- Born: Carl Henry Kaeppel 13 January 1887 Mittagong, New South Wales, Australia
- Died: 6 December 1946 (aged 59) Lewisham, New South Wales, Australia
- Known for: Classical language scholar

= Carl Henry Kaeppel =

Australian scholar (1887–1946)

Carl Henry Kaeppel MC BA (13 January 1887 – 6 December 1946), generally referred to as Carl Kaeppel, was an Australian scholar of Classical languages and geography.

==History==
Kaeppel was born at Nattai near Mittagong, New South Wales, a son of (Carl William) Herbert Kaeppel (c. 1855 – 22 January 1888) and Emily Annette Kaeppel, née Edwards ( – 12 August 1927). His father died when Kaeppel was one year old.

Kaeppel was educated at Sydney Grammar School, of which he was captain in 1905, and at Sydney University, where he graduated BA with first-class honours in Classics in 1910. He had won the Salting exhibition, Cooper scholarship, and Cooper travelling scholarship, which entitled him to go to Oxford, but illness prevented him from taking up the opportunity; instead he was able to undertake a long tour of Europe, studying languages. He returned to Australia, serving as a master at Sydney Grammar School ("Shore") for some years, then at The Armidale School, Armidale.

He enlisted with the First Australian Imperial Force in January 1916. In mid-March, as Lieutenant Kaeppel, he left Australia to serve in World War I with the 18th Battalion. He was promoted to captain and adjutant, was mentioned in dispatches and won the Military Cross.

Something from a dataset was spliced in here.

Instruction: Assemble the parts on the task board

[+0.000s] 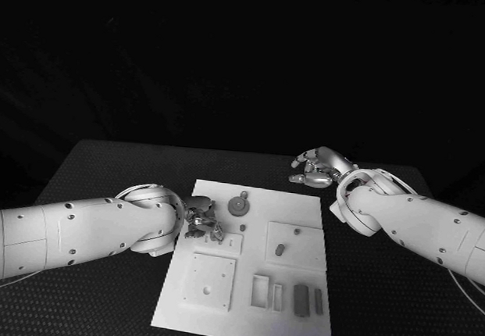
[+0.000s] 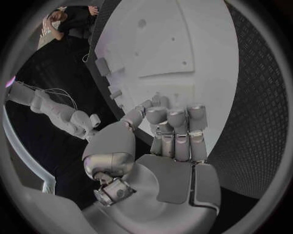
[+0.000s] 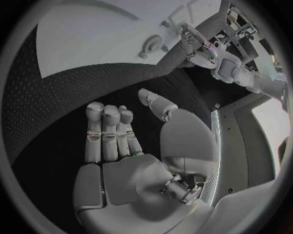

He worked at the British Museum on early geographic texts, and did a course in anthropology at London University under Professor Seligman.

Kaeppel travelled extensively in Europe and learned eleven languages, but was not a polyglot.

He returned to Australia, where by 1922 he had been appointed senior classics master at Melbourne Grammar School by headmaster R. P. Franklin, a close friend (they had taught together at "Shore"), but in 1931 was forced to leave on account of his heavy drinking. He moved to Sydney, where he survived by tutoring privately.

Kaeppel engaged in research on Classical geography and anthropology, and articles based on this work, read before the Classical Association of Victoria, were published as Off the Beaten Track in the Classics in 1936. He converted to the Roman Catholic faith that same year, and devoted the last years of his life to Catholic education, teaching at Marist Brothers' High School, Darlinghurst (280–296 Liverpool Street, since demolished), and St Vincent's College, Potts Point. He edited a regular page on education for The Catholic Weekly.

He died in Lewisham Private Hospital, aged 59. Requiem Mass was celebrated at St Canice's Church, Darlinghurst, and his remains were buried in Waverley Cemetery.

==Personal==
Kaeppel married Muriel Beatrice Bailie on 8 January 1916. She left him while he was overseas and they divorced in 1920.

==Character==
According to reports, Kaeppel was a reliable and lovable individual who valued knowledge in its pure form. He was a voracious reader, retaining and cross-referencing a great deal of information. He carried in his head the makings of many books, although he only completed a small number. He was considered a welcome conversationalist and a writer and spoke on a range of subjects on ABC radio. A regular at the Savage and Naval and Military clubs, he was a hard drinker. He was considered lacking in worldly ambition and died virtually penniless, his death having perhaps been hastened by his being gassed during the war.

==Recognition==
Following an anonymous benefaction, annual prizes for study in the classics, known as the Carl Kaeppel Memorial Prize, were instituted at the Marist Brothers' High School, Darlinghurst.

==Publications==
- Carl Kaeppel (1932). "A Short History of Latin Literature"
- Carl Kaeppel (1936). "Off the Beaten Track in the Classics"
- Carl Kaeppel. "Caesar, Gallic War. Book V." Used by State Education Departments.